Why are you taking them to school?


----------



## burton12387 (Jun 17, 2004)

I am taking them to school with me because i am going to be a junior next fall and am finally able to live off campus. They have been at home since i cant have them in the dorms, and am going to be taking them to my apartment in the spring


----------



## armac (Nov 28, 2002)

I am surprised the school will allow you to "store" them there. A lot of liabilty there.


----------



## ...Jay... (Nov 2, 2006)

I dont think he is taking them to school literally. Just taking them to his place when he goes back to school?


----------



## NeXuS (Aug 16, 2006)

cant they just pick up the tank?


----------



## burton12387 (Jun 17, 2004)

They are going to be at my apartment at school (not owned by the school) and it states in the lease that i can have any animal that is caged, and i specifically asked if that meant snakes, and was told yes. They would not be able to walk off with a triple stack system or a 6 foot by 2 foot cage without being noticed, haha........The main goal here is to keep idiots away from my snakes while i am not around. 
AJ


----------



## TimmyTeam (Jun 20, 2003)

now all we need is pics of the snakes.


----------



## burton12387 (Jun 17, 2004)

Here ya go TimmTeam

View attachment 159896


View attachment 159897


View attachment 159898


View attachment 159899


View attachment 159900


View attachment 159901


View attachment 159902


View attachment 159903


----------



## ICEE (Feb 3, 2007)

awsome snakes man


----------



## piranawick (Dec 1, 2004)

nice pics


----------



## TimmyTeam (Jun 20, 2003)

Thanks man, i love your boa i can't wait for my little girl to get that big.

How do you heat your boa's tank btw, i am just planning ahead for when i need to build her a big enclosure. Heat mat and heat emitter's ?


----------



## burton12387 (Jun 17, 2004)

Thanks TimmyTeam, she is an awesome snake. And though 7 feet isnt that big to some, she seems like a huge snake to me. Just this morning i had to clean out her cage because she went to the bathroom last night and it was like cleaning up after a grown dog. For heat i use 2 heat mats in the left part of her enclosure that measure 11" x 17" as well as the heat lamp above the heat mats, I usually only have the heat lamp on during the winter when the house is cooler.

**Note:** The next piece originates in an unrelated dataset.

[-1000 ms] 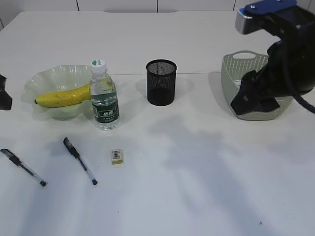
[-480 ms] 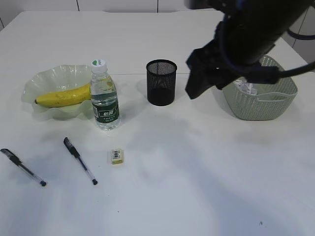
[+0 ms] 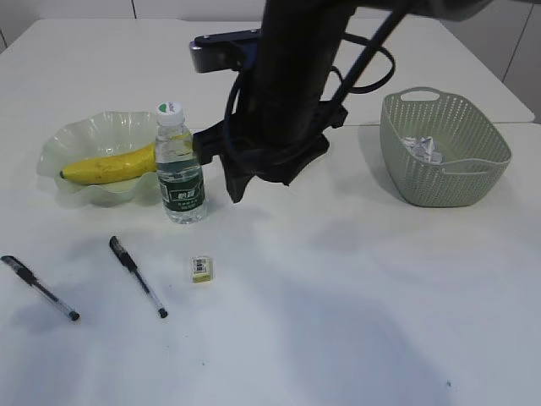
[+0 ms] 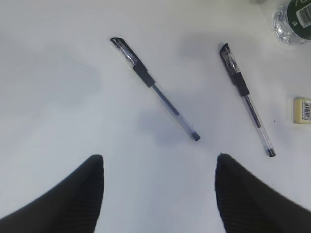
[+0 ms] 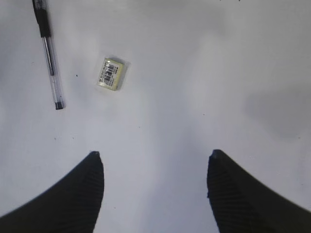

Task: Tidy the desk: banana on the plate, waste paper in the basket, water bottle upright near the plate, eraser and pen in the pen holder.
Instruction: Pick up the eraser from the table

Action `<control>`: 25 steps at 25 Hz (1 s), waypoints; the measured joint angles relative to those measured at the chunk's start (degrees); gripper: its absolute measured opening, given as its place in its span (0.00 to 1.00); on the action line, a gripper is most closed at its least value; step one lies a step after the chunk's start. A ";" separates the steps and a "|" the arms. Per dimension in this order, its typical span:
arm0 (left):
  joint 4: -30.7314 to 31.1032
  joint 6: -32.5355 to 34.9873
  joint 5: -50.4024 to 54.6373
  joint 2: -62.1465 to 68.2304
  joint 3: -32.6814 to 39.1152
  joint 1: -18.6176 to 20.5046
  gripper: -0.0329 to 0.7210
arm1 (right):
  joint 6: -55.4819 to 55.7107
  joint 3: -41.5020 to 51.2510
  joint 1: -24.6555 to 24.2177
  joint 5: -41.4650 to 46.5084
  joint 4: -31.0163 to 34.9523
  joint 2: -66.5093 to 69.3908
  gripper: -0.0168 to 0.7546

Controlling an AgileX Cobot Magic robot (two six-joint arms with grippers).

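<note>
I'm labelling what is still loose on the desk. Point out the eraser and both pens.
eraser [image 5: 112, 74]: right wrist view, on its barcode label.
left pen [image 4: 154, 88]: left wrist view, mid-barrel below the grip.
right pen [image 4: 245, 97]: left wrist view, just below the dark grip.

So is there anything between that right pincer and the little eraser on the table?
Nothing visible. In the right wrist view the open right pincer looks down on bare table, with the eraser up and to the left; the nearest pen lies beyond it.

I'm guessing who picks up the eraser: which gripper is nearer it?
Probably right. The right gripper is open above the table with the eraser just ahead; in the left gripper view it sits at the far right edge.
</note>
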 joint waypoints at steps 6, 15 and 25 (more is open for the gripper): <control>0.21 0.00 1.16 -0.10 0.09 0.00 0.71 | 10.17 -6.48 4.34 0.61 -1.81 7.06 0.66; 1.37 0.00 1.95 -0.10 0.09 0.00 0.71 | 19.83 -14.36 5.34 0.83 -1.81 17.63 0.66; 2.16 0.00 2.05 -0.10 0.09 0.00 0.71 | 23.88 -17.98 5.34 0.83 -0.33 24.82 0.66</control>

Do you have any pics of your boa? i look back at pics of mine when she was young and it just blows my mind
-AJ-


----------



## TimmyTeam (Jun 20, 2003)

I will try and get some pic's. shes about 3 and a half feet now i have pics of her when she was tiny though.


----------



## Mettle (Dec 29, 2003)

I love the look of your enclosures. Simple. Not over done. Seems easy to keep clean. And it really ends up showing off the snakes at the end of the day. All of which are gorgeous, btw. It definitely gives me something to think about with regards to my own setups. I'm frankly getting annoyed with overdone "display" setups. They just get tedious after a while and frankly right now I have no time for making them look as nice as they once did - nor do I have the time to properly enjoy them. Silly grad school, heh.


----------



## nirvanarules1 (Mar 14, 2007)

hey man i wanna build a snake tank like this for my room and the only way i can do this is with lock like you did cause my mom wont let me if it doesnt have locks so i liek the way you set yours up. What is the dimensions on the rtb tank and what did you use for lining the tank? also i kno you used heat lamps and blankets what kind? also what did you use for the stand and for the cage itself? (i mean what size pieces of wood: like 1 by 3's for cage and 2 by 4's for stand etc?) any info and additional pics would be much appreciated


----------



## notaverage (Sep 10, 2005)

I think I could Definately get in there If I wanted. Hope nobody wants to get in there!
Good luck

Nice looking snakes...I have a BP thats just about 4ft. My sister takes care of him. No room at my house.


----------